» Requirement: Each line of the data below holding the word "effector" must be copied.

━━━━━ The records

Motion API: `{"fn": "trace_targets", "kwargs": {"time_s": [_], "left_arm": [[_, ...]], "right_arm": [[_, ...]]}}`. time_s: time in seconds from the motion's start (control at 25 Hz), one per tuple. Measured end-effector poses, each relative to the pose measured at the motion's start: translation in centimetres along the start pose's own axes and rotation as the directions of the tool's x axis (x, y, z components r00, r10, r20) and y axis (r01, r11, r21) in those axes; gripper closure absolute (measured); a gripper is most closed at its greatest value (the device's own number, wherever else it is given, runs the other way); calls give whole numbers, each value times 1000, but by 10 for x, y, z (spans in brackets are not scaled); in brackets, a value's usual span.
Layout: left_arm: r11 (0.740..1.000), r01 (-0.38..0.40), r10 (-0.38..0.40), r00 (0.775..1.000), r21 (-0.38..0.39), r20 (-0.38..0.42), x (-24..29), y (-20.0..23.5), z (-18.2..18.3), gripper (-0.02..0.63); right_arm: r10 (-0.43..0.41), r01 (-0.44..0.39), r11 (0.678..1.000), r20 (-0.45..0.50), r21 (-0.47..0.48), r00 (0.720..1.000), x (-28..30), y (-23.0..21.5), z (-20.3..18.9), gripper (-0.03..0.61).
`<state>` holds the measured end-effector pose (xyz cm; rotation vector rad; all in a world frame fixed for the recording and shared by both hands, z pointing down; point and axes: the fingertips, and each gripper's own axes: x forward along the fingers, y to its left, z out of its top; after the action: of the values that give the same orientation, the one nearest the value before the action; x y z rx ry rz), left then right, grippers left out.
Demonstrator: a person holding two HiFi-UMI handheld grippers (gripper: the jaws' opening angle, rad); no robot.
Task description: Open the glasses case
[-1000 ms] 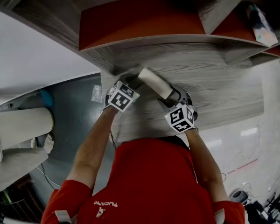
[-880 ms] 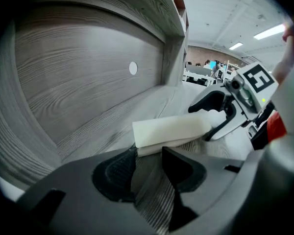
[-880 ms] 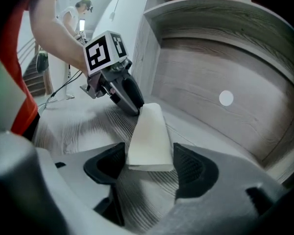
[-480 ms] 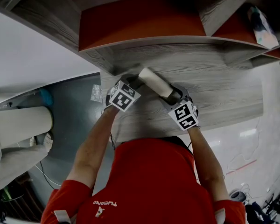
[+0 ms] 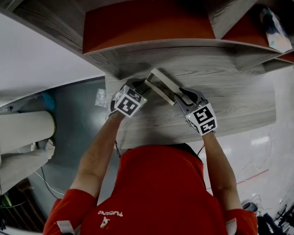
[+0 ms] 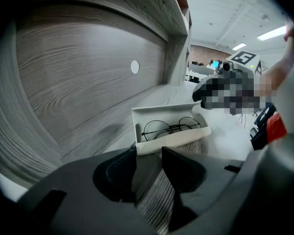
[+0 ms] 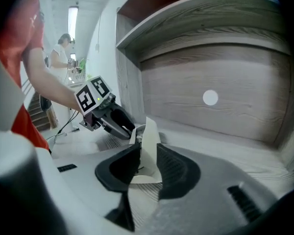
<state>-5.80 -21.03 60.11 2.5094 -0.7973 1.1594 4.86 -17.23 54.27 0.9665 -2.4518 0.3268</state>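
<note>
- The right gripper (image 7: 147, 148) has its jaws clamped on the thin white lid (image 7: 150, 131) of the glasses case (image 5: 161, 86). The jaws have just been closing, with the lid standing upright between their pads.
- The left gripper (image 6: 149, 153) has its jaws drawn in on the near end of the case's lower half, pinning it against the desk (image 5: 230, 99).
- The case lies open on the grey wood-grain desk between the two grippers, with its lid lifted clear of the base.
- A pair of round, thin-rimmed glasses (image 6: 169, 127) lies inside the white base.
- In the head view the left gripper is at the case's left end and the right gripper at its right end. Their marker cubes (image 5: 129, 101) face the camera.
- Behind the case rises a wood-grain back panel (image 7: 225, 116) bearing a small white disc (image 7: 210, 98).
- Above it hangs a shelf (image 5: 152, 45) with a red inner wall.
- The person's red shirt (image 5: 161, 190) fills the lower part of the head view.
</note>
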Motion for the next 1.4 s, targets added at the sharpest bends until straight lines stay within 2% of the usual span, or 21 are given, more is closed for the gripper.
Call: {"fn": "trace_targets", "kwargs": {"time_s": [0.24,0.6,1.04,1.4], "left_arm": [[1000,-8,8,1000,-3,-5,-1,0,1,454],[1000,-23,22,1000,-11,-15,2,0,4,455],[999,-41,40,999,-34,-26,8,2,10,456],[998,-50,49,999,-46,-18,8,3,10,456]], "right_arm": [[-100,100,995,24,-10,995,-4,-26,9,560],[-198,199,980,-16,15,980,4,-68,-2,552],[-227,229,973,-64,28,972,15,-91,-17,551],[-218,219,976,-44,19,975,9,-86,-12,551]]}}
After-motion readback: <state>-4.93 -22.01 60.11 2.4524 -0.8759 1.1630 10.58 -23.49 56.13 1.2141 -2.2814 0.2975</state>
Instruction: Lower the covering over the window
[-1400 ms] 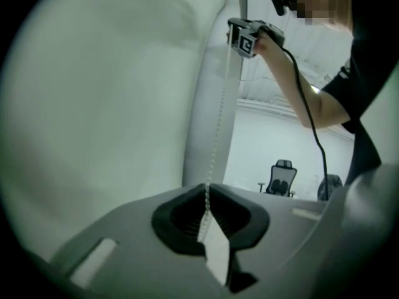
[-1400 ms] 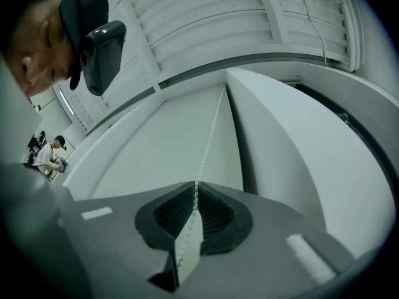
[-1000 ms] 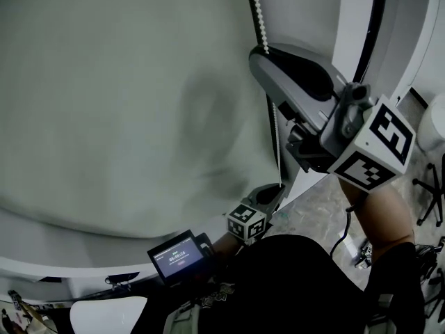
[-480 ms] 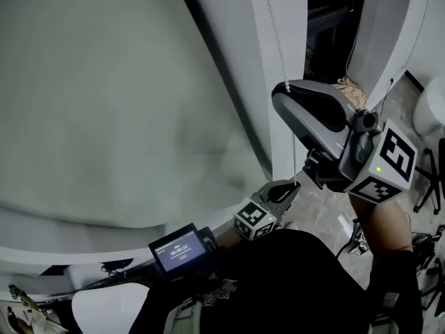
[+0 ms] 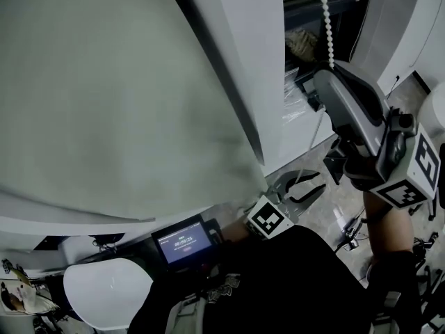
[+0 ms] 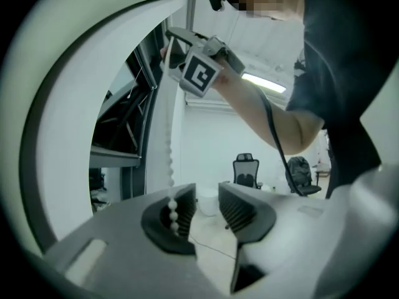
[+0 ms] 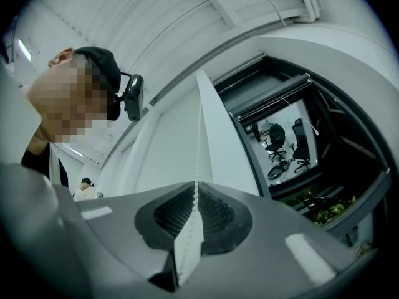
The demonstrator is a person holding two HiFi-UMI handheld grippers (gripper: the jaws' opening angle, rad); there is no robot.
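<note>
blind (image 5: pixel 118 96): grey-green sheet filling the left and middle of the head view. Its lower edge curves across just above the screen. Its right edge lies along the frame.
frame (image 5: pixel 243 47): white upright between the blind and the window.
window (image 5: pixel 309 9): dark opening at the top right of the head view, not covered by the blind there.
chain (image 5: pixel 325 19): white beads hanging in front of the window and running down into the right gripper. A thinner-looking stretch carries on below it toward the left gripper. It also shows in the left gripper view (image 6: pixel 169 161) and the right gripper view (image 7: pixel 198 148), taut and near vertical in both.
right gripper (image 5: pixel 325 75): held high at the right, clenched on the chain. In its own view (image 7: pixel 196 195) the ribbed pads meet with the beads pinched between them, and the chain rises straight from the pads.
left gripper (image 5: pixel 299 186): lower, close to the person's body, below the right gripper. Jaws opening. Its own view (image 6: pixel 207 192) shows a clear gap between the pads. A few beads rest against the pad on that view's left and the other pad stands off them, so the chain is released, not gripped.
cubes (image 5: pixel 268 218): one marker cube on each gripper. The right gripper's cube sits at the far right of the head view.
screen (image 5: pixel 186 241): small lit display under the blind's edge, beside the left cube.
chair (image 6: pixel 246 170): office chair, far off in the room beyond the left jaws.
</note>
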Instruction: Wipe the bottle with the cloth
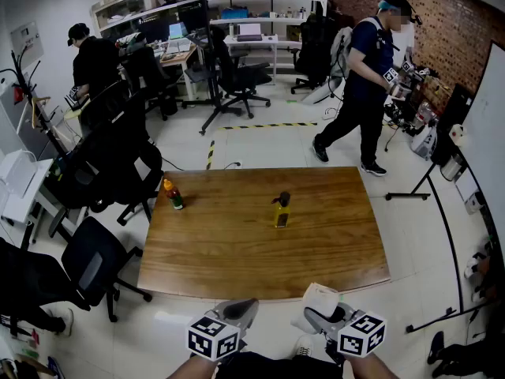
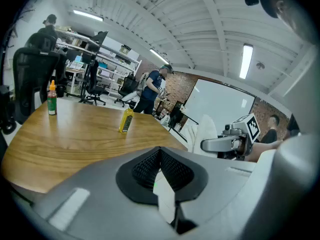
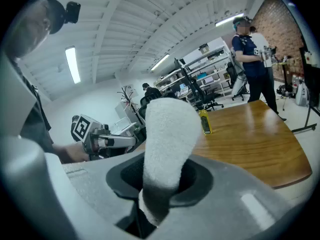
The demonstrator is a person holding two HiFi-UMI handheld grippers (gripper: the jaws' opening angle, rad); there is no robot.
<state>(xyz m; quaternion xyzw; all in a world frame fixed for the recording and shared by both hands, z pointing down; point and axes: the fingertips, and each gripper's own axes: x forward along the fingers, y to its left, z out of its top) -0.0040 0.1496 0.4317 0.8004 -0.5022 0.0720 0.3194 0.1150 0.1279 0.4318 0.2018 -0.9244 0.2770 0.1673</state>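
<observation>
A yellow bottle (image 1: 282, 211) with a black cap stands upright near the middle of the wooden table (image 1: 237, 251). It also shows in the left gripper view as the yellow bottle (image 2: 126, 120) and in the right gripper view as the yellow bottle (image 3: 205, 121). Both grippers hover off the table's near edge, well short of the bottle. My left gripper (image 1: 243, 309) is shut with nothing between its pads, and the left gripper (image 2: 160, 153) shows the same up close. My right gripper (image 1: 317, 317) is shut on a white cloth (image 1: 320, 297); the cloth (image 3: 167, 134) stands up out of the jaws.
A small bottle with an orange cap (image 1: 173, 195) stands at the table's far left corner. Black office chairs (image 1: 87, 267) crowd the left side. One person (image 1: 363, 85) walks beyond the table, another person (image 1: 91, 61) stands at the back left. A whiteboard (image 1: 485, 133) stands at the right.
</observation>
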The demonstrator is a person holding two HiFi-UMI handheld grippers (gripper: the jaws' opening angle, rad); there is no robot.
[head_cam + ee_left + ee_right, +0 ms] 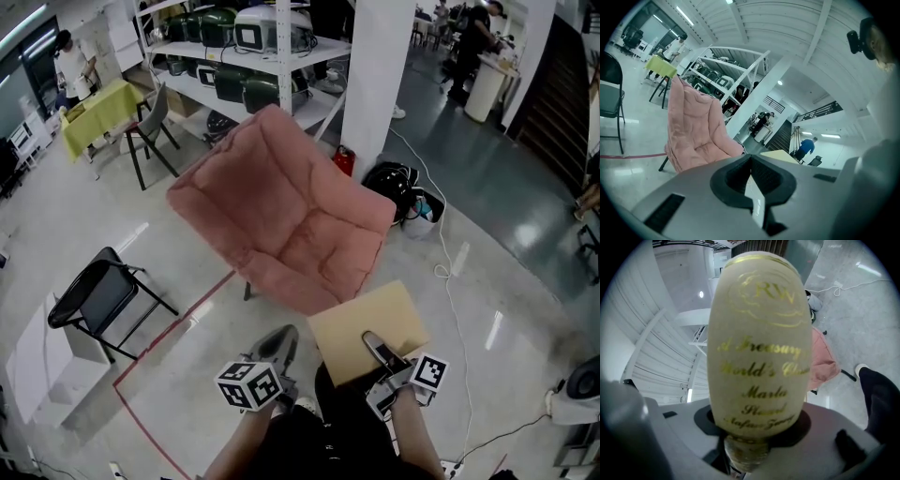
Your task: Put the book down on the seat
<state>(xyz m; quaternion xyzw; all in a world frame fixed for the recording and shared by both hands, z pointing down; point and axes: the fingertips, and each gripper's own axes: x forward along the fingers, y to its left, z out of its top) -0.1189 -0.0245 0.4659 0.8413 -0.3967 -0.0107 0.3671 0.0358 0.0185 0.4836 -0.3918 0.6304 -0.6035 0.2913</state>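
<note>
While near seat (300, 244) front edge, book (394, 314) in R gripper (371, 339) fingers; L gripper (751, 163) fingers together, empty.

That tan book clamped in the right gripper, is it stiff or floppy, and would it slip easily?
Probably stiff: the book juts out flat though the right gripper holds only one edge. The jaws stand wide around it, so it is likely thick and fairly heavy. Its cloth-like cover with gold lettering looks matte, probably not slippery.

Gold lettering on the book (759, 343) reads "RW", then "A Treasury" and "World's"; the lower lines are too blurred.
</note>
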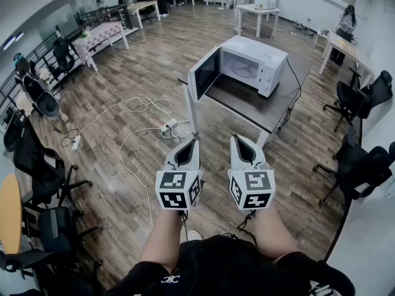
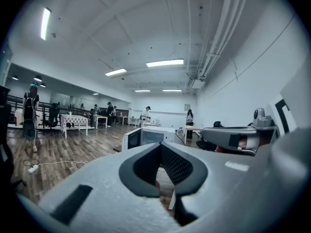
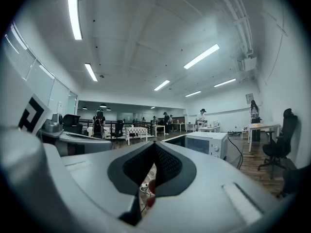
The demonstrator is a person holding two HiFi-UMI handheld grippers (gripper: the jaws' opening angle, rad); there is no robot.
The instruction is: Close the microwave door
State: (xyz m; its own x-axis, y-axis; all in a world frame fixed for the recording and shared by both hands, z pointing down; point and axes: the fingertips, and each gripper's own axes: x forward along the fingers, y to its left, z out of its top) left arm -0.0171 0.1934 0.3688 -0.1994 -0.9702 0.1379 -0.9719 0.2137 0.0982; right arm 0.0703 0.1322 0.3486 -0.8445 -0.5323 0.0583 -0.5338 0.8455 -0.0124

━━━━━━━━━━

» Answer to this problem:
Motion API: `{"fn": "trace_targets", "kwargs": {"time_s": [_], "left_arm": [[_, ...]], "right_arm": [[_, ...]]}}`. time_s: time in seconds from the motion's start (control at 25 Hz), one per tuple. Measured end-effector poses, each relative to the pose measured at the motion's start: translation in centimetres along the start pose's own axes and rotation as the directions of the tool's x axis (x, y, z components r00, r10, r20) and y axis (r01, r11, r21) in those axes; gripper closure absolute (measured); a gripper is most closed at its greatest value (the device's own number, wherever else it is given, runs the other way); calls give whole numbers, each value times 1000, but by 10 for x, y, z (spans in brackets are not scaled); in brackets, a value's usual span.
`<state>` holds the measured end-effector pose (xyz cm; rotation vector rad; all in a world frame fixed for the recording and shared by both hands, z pointing down; point and axes: the fingertips, and each gripper's own axes: x forward along the fingers, y to its left, z out of its top; after the action: of the values that give the same orientation, the one nearest the value before the action; x y z rx ry rz), left then right, grippers left out.

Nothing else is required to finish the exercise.